[Start of section]

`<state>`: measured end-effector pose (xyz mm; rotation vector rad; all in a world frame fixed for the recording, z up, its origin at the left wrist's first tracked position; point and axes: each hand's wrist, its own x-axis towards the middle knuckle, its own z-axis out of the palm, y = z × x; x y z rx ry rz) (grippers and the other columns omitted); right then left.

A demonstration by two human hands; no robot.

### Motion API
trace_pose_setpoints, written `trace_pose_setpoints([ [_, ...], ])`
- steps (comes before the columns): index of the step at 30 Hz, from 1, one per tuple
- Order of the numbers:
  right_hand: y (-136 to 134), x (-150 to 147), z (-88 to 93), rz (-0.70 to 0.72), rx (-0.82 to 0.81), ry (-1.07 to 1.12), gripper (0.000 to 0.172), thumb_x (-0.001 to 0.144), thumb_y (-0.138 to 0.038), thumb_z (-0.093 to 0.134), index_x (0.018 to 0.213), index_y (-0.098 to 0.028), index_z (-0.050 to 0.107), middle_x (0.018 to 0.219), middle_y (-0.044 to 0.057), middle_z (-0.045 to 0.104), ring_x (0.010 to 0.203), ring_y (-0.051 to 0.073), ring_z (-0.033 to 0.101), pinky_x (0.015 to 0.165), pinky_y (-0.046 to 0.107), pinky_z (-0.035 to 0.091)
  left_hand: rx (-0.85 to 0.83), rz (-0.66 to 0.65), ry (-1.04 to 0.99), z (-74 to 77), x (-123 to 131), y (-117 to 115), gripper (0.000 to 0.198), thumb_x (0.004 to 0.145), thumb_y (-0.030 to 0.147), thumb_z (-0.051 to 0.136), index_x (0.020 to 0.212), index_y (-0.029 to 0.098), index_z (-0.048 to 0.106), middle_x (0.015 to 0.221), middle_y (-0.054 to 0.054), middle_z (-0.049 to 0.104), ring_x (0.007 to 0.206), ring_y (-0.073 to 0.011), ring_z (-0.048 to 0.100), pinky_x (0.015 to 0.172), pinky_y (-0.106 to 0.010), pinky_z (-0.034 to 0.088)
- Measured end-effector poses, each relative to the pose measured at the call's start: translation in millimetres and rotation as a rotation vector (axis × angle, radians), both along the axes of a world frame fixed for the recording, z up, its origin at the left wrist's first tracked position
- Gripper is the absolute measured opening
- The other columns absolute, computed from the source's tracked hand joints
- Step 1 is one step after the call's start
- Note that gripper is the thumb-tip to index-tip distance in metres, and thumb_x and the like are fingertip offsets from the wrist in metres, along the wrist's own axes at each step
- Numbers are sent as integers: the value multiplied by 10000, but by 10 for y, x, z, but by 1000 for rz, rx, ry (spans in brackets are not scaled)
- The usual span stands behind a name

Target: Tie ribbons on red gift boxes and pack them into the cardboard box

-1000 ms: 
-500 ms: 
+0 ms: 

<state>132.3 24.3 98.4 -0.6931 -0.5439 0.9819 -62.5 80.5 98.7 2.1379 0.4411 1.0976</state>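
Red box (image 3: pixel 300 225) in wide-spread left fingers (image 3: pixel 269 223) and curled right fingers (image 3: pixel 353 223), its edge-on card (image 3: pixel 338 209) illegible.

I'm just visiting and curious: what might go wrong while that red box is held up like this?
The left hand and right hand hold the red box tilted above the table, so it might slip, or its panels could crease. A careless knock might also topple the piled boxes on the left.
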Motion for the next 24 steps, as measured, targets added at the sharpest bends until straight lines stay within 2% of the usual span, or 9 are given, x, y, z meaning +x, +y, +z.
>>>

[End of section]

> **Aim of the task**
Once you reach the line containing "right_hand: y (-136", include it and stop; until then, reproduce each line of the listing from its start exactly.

> **Solution to the exercise**
`<state>`: measured end-effector pose (xyz mm; rotation vector rad; all in a world frame fixed for the recording, z up, its origin at the left wrist's first tracked position; point and axes: each hand's wrist, its own x-axis towards the middle knuckle, its own z-axis out of the palm, y = z × x; x y z rx ry rz) (grippers and the other columns omitted); right then left.

A demonstration by two human hands; no robot.

### Motion API
trace_pose_setpoints, written `trace_pose_setpoints([ [_, ...], ])`
- steps (comes before the columns): index of the step at 30 Hz, from 1, one per tuple
- Order of the numbers:
  right_hand: y (-136 to 134), x (-150 to 147), z (-88 to 93), rz (-0.70 to 0.72), rx (-0.82 to 0.81), ry (-1.07 to 1.12), gripper (0.000 to 0.172), thumb_x (-0.001 to 0.144), thumb_y (-0.138 to 0.038), thumb_z (-0.093 to 0.134), index_x (0.018 to 0.213), index_y (-0.098 to 0.028), index_z (-0.050 to 0.107), middle_x (0.018 to 0.219), middle_y (-0.044 to 0.057), middle_z (-0.045 to 0.104), ring_x (0.010 to 0.203), ring_y (-0.051 to 0.073), ring_z (-0.033 to 0.101), pinky_x (0.015 to 0.165), pinky_y (-0.046 to 0.107), pinky_z (-0.035 to 0.091)

With this, the exercise is finished.